Choosing the Right Tool for Your Analysis

The choice between SPSS, NVivo, and Excel depends on your research design and data type. For quantitative dissertations with surveys, experiments, or secondary datasets, SPSS is the standard choice. For qualitative dissertations with interview or focus group data, NVivo is most appropriate. For simple quantitative analyses or data visualisation, Excel may be sufficient. Mixed-methods dissertations often use a combination of tools.

Consider also the learning curve involved. If you are unfamiliar with a tool, factor in time for training. Most UK universities offer workshops and online tutorials for SPSS and NVivo.
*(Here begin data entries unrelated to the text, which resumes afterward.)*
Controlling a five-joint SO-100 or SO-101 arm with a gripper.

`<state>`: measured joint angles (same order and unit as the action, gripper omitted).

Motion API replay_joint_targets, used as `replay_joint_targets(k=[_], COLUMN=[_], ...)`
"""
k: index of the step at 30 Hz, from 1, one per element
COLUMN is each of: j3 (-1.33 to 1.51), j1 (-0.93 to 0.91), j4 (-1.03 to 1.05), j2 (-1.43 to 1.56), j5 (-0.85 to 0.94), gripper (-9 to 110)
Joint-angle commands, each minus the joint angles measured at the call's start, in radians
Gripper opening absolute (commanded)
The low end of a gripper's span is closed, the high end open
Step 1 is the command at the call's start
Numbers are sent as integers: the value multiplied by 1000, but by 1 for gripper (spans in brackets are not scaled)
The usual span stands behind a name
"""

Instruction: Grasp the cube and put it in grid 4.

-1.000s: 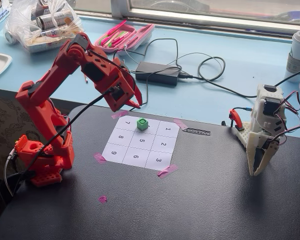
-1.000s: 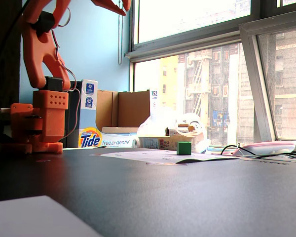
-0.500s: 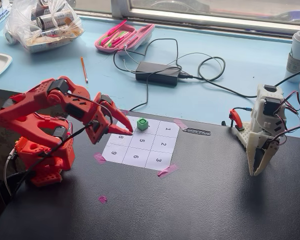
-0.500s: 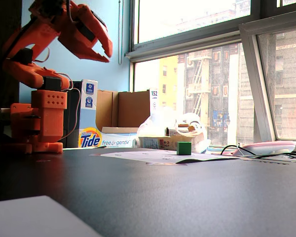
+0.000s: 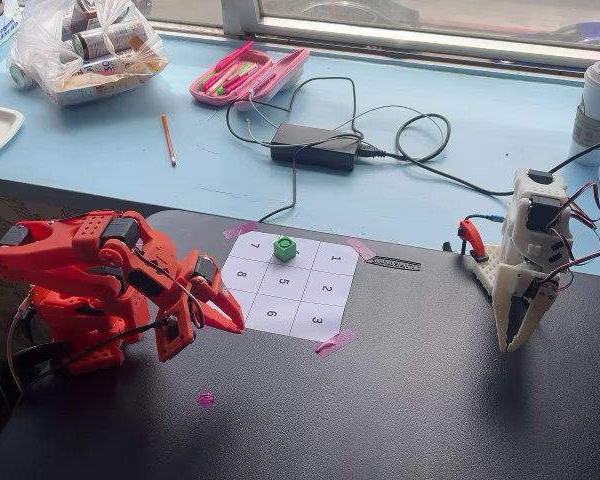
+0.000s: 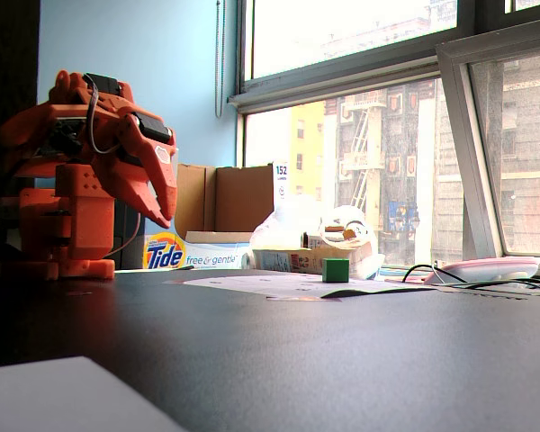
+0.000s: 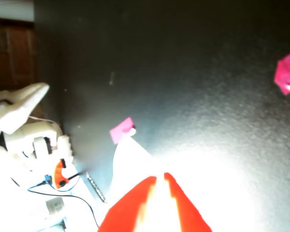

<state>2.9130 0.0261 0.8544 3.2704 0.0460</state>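
- the gripper (image 5: 232,322) and its whole arm are bright orange-red.
- beyond the fingertips sits the cube (image 5: 284,248), vivid green, on grid 4 (image 5: 280,254), white paper with a black digit.
- pink tape scrap (image 5: 205,398) just below the gripper, on the matte black table (image 5: 420,400).
- far off to the right, a cream-white second arm (image 5: 528,262).

I see matt red plastic on my gripper (image 5: 230,322), a smooth green plastic-looking cube (image 5: 284,248), matt white paper at grid 4 (image 5: 289,262), and a dark, finely grained table (image 5: 430,400).
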Motion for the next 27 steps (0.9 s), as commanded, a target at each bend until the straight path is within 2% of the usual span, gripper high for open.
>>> replay_joint_targets(k=[1,13,27], j3=[41,186,186], j1=[-14,-17,-35], j4=[21,31,32], j2=[29,32,32], j5=[-48,-147,-170], gripper=[0,0,0])
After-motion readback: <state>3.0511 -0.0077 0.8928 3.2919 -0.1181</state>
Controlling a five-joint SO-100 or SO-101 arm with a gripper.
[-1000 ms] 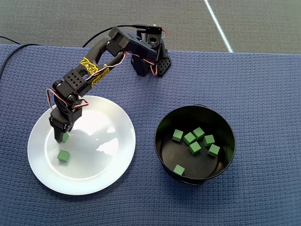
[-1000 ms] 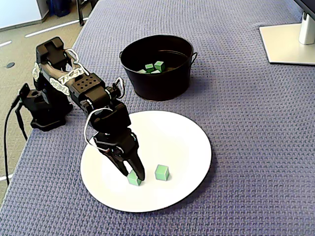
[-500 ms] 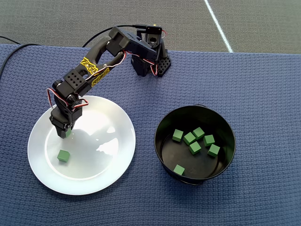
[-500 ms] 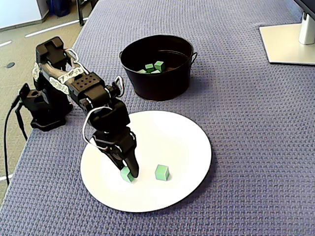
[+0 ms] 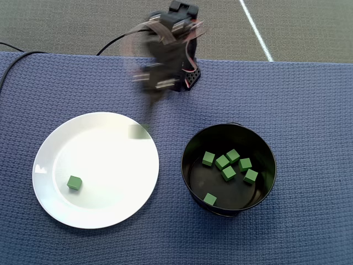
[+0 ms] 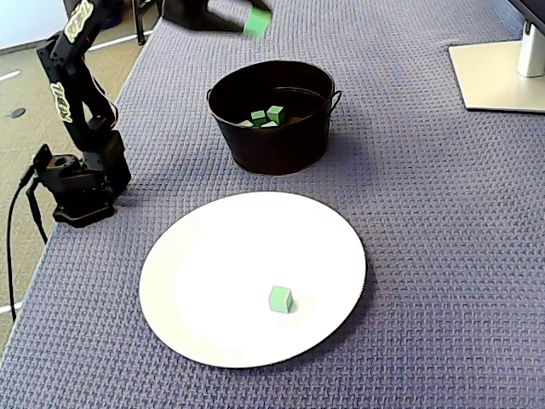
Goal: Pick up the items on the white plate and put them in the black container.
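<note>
Blue woven cloth covers the bench (image 6: 443, 256), which runs to a grey carpeted floor (image 5: 83, 25) with a white line across it, seen at the far edge in the overhead view; a pale monitor stand (image 6: 498, 72) sits at the far right of the fixed view. On the cloth lie the white plate (image 5: 124, 190), left in the overhead view, and the black container (image 5: 190, 144) just right of it, apart from it. The arm (image 6: 72, 81) has swung up off the plate within the last second and is raised and motion-blurred in both views, carrying a cube toward the container. Its fingers (image 6: 249, 19), at the top edge of the fixed view, are closed on a green cube (image 6: 256, 22) held high, by the look of it beyond the container's far rim; in the overhead view the same cube is only a green smear over the plate's right edge. One cube (image 5: 74, 183) remains on the plate, left of centre, where half a second ago there were two. Seven cubes (image 5: 228, 173) already lie in the container. With the carried piece released, a single pick should be left.
</note>
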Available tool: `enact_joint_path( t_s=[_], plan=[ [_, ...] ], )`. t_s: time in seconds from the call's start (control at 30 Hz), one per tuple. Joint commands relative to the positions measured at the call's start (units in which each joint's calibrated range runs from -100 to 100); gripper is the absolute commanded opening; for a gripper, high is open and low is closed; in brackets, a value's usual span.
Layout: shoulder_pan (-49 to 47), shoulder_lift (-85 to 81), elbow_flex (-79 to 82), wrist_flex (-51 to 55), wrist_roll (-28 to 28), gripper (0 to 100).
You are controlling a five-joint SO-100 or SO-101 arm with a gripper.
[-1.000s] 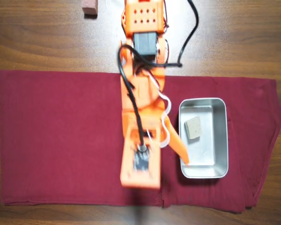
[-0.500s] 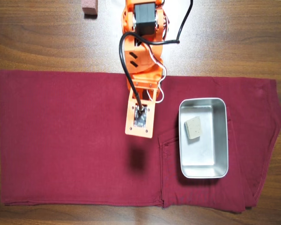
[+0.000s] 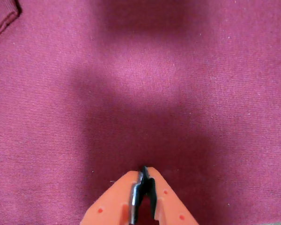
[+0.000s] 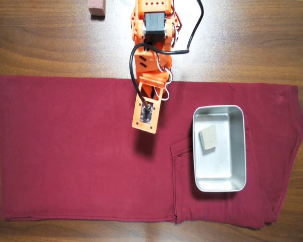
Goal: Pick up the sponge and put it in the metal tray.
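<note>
The orange gripper (image 3: pixel 144 172) is seen closed and empty in the wrist view, poised over bare maroon cloth (image 3: pixel 187 93). Well off to its right in the overhead view, the sponge (image 4: pixel 208 137) is found lying inside the metal tray (image 4: pixel 240 151), so the task is judged done. Risk is judged low: only a careless sweep toward the tray could knock the tray or drag the cloth.

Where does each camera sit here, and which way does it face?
Wrist view: rides on the arm, looking down at the dark red cloth; the orange gripper shows at the bottom edge, jaws together.
Overhead view: fixed above, looking straight down at the wooden table; shows the orange arm, shiny rectangular metal tray and pale speckled foam sponge inside.
Shared: cloth and arm.
</note>
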Motion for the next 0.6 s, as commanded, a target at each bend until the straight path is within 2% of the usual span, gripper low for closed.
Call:
enact_joint_path(
  t_s=[0.0,0.57],
  plan=[
    [-1.36,0.38,0.37,1.42,0.44,0],
    [-1.75,0.38,0.37,1.51,0.59,2]
  ],
)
Excel skills can be developed through online courses and YouTube tutorials. Choose the tool that best fits your analytical needs while being realistic about the time available to learn it.

Common Data Analysis Mistakes to Avoid

Common mistakes include using inappropriate statistical tests for your data type, failing to check the assumptions of your chosen tests, reporting results without interpretation, over-relying on p-values without considering effect sizes, and cherry-picking results that support your hypothesis while ignoring contradictory findings.

In qualitative analysis, common errors include superficial coding that stays at the surface level, failing to move beyond description to interpretation, insufficient evidence to support themes, and not maintaining a clear analytical trail. Regardless of your approach, always be transparent about your analytical process and honest about any limitations in your data or methods.

If you need expert help with your dissertation data analysis, professional dissertation writing services offer specialist support for SPSS, NVivo, Excel, and other analytical tools.

Frequently Asked Questions

Do I need to use SPSS for my dissertation? Not necessarily. The choice of analysis tool depends on your data type and research questions. Excel may be sufficient for simple analyses, while qualitative studies should use NVivo or similar software. Check with your supervisor for recommendations specific to your project.

Is NVivo free for students? Many UK universities provide free NVivo licences to students through their IT services. Check your university’s software portal or contact your IT helpdesk. If not available, a free trial is usually offered by the developer.

Can I use R or Python instead of SPSS? Yes, R and Python are increasingly popular alternatives for statistical analysis. They are free, powerful, and highly flexible. However, they have steeper learning curves than SPSS, so only choose them if you have prior programming experience or sufficient time to learn.